## [ASSIGNMENT]
If a line below contains "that", count it. Report the final total and nothing more.

Records drawn from a dataset

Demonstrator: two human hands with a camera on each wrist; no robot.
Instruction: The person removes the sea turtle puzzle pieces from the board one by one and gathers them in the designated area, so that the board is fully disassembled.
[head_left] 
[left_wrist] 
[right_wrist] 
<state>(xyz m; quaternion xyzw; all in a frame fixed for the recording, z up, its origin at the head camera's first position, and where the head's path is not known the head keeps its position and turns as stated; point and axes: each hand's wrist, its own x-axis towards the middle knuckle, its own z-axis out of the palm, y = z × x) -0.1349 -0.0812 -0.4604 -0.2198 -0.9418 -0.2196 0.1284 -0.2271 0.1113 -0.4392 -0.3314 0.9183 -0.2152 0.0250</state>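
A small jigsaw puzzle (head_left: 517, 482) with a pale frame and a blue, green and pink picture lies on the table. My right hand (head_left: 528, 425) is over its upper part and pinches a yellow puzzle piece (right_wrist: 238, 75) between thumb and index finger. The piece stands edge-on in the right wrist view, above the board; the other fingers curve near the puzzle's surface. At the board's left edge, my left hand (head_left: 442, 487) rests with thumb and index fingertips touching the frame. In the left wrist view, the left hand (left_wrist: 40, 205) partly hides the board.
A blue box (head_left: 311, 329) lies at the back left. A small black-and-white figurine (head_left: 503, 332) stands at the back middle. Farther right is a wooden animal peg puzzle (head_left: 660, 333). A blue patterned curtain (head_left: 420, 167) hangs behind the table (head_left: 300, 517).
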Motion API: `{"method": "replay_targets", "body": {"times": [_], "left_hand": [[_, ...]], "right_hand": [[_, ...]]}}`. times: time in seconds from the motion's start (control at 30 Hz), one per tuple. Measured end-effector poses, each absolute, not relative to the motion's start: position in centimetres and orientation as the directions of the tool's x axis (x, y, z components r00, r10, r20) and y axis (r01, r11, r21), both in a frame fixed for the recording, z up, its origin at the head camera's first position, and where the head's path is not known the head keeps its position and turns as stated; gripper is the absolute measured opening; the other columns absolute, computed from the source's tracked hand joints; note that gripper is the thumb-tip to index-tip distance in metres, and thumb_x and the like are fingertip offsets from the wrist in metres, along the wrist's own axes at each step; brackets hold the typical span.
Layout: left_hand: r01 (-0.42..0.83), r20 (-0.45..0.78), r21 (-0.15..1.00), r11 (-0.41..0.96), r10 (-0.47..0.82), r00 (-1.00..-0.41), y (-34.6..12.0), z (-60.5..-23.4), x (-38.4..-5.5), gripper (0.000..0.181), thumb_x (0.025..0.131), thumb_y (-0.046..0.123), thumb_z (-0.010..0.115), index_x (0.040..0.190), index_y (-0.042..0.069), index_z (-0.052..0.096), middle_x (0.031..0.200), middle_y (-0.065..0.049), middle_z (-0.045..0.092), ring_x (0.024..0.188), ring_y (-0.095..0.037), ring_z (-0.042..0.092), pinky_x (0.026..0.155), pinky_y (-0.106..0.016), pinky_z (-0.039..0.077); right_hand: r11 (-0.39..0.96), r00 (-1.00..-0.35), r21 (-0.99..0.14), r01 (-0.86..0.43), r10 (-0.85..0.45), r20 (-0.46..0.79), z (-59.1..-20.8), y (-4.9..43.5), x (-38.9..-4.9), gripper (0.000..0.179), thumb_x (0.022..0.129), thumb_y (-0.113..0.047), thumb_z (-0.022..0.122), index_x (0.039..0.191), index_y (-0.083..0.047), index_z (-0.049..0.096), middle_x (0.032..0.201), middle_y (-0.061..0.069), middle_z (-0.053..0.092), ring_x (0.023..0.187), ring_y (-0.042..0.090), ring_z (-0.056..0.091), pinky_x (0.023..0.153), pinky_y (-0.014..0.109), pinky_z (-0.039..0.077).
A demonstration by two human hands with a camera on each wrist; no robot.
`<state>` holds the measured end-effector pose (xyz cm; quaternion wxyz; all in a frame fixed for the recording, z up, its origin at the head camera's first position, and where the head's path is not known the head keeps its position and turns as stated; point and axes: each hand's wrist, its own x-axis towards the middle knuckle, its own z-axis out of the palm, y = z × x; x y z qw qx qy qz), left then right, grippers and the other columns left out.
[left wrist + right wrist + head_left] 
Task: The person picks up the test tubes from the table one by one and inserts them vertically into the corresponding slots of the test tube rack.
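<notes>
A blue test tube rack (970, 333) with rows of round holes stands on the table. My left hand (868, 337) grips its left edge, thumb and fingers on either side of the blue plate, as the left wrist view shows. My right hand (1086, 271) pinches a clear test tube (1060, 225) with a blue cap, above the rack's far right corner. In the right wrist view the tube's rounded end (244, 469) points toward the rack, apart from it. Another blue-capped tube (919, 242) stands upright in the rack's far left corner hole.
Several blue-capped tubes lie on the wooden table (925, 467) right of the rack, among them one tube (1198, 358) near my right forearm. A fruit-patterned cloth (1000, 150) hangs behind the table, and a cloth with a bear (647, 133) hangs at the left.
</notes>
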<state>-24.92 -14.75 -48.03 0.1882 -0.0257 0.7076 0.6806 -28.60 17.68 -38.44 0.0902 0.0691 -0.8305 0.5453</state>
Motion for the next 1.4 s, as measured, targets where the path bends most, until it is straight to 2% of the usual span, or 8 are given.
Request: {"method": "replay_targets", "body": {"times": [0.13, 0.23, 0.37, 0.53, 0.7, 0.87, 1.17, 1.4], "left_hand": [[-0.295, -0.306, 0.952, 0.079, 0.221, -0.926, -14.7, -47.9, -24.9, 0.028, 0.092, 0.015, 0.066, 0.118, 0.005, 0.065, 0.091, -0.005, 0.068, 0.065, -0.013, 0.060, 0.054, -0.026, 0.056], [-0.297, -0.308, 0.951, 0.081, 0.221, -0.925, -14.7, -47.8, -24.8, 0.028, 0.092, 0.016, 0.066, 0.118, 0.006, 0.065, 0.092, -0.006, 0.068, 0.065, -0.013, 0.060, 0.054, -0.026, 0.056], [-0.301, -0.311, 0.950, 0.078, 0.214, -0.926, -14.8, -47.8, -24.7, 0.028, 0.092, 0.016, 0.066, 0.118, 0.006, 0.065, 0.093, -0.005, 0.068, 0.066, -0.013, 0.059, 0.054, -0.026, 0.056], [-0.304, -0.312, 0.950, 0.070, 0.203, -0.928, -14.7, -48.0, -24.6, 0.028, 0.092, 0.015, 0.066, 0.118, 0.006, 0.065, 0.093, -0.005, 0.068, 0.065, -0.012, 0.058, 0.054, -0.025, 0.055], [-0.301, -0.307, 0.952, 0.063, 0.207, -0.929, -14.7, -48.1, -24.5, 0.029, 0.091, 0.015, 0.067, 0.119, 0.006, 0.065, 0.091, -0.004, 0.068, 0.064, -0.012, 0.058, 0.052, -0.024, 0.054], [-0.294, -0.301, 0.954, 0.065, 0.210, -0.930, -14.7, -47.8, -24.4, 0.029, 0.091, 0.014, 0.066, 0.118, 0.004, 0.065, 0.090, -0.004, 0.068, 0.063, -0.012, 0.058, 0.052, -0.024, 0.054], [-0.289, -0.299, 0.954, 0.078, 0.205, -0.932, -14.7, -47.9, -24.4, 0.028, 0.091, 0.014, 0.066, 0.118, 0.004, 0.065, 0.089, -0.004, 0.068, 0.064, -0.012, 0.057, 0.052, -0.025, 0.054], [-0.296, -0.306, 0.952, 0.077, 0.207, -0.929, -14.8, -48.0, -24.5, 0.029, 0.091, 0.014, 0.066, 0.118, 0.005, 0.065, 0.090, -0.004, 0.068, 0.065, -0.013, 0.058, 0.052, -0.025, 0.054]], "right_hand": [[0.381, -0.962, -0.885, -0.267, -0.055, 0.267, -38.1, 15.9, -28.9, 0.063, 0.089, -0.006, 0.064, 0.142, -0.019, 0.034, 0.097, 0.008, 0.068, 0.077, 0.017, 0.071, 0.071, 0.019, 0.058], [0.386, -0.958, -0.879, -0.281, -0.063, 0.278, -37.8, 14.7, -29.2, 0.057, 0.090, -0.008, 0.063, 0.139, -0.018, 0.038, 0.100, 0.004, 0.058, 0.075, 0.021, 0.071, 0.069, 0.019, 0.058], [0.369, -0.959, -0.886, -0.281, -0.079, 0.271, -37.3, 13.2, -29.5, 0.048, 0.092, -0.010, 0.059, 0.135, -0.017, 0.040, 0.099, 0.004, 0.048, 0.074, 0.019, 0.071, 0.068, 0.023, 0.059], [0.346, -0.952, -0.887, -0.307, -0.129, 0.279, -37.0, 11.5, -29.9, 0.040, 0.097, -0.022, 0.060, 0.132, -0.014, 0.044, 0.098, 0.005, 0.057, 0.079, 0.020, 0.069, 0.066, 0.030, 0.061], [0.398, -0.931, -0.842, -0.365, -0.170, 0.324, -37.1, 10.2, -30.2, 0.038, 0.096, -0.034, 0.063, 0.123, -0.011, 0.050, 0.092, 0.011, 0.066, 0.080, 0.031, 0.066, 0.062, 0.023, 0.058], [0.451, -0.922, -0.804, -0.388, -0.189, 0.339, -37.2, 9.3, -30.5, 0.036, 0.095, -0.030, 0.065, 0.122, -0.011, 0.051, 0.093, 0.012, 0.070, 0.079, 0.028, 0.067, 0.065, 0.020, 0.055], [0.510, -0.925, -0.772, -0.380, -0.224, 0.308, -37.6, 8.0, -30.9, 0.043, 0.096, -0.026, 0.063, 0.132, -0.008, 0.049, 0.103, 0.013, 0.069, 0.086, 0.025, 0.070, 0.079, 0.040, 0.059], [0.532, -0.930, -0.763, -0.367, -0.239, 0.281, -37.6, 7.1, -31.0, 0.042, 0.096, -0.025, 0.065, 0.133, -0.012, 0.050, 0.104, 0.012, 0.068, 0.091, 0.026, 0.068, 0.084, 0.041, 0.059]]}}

## [TASK ANSWER]
2